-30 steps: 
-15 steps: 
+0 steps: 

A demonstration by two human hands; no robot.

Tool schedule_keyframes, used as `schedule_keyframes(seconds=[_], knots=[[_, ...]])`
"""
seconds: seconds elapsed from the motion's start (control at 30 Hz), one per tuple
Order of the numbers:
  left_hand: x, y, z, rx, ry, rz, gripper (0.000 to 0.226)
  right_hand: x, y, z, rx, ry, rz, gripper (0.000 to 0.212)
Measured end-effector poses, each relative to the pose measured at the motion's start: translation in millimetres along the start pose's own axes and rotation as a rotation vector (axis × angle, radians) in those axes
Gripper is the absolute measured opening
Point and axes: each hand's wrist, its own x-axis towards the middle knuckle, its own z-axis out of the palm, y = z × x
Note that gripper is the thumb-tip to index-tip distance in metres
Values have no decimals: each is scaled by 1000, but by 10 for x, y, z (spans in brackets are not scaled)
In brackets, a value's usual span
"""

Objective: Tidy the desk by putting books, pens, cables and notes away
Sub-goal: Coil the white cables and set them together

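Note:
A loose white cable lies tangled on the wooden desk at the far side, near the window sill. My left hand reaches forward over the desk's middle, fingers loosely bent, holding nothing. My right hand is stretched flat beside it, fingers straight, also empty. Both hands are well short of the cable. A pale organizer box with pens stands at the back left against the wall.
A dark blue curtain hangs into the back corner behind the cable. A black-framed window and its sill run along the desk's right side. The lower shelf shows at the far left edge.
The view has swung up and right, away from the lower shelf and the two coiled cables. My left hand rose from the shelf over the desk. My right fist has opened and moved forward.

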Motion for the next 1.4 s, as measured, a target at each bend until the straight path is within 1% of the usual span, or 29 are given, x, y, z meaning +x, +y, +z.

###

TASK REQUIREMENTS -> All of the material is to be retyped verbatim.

REPLY ->
-30 steps: 
-15 steps: 
+0 steps: 

A demonstration by two human hands; no robot.

Tool schedule_keyframes, used as `schedule_keyframes(seconds=[_], knots=[[_, ...]])`
"""
seconds: seconds elapsed from the motion's start (control at 30 Hz), one per tuple
Order of the numbers:
  left_hand: x, y, z, rx, ry, rz, gripper (0.000 to 0.226)
  right_hand: x, y, z, rx, ry, rz, gripper (0.000 to 0.212)
Measured end-effector poses, each relative to the pose measured at the motion's start: translation in millimetres along the start pose's own axes and rotation as a rotation vector (axis × angle, radians) in those axes
Gripper is the absolute measured opening
Point and axes: each hand's wrist, its own x-axis towards the middle knuckle, its own z-axis out of the palm, y = z × x
Note that gripper is the thumb-tip to index-tip distance in metres
Values have no decimals: each is scaled by 1000, but by 10 for x, y, z (spans in brackets are not scaled)
In brackets, a value's usual span
"""

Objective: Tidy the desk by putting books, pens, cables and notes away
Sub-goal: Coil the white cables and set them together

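Note:
A loose white cable lies tangled on the wooden desk at the far side, near the window sill. My left hand reaches forward over the desk's middle, fingers loosely bent, holding nothing. My right hand is stretched flat beside it, fingers straight, also empty. Both hands are well short of the cable. A pale organizer box with pens stands at the back left against the wall.
A dark blue curtain hangs into the back corner behind the cable. A black-framed window and its sill run along the desk's right side. The lower shelf shows at the far left edge.
The view has swung up and right, away from the lower shelf and the two coiled cables. My left hand rose from the shelf over the desk. My right fist has opened and moved forward.
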
Motion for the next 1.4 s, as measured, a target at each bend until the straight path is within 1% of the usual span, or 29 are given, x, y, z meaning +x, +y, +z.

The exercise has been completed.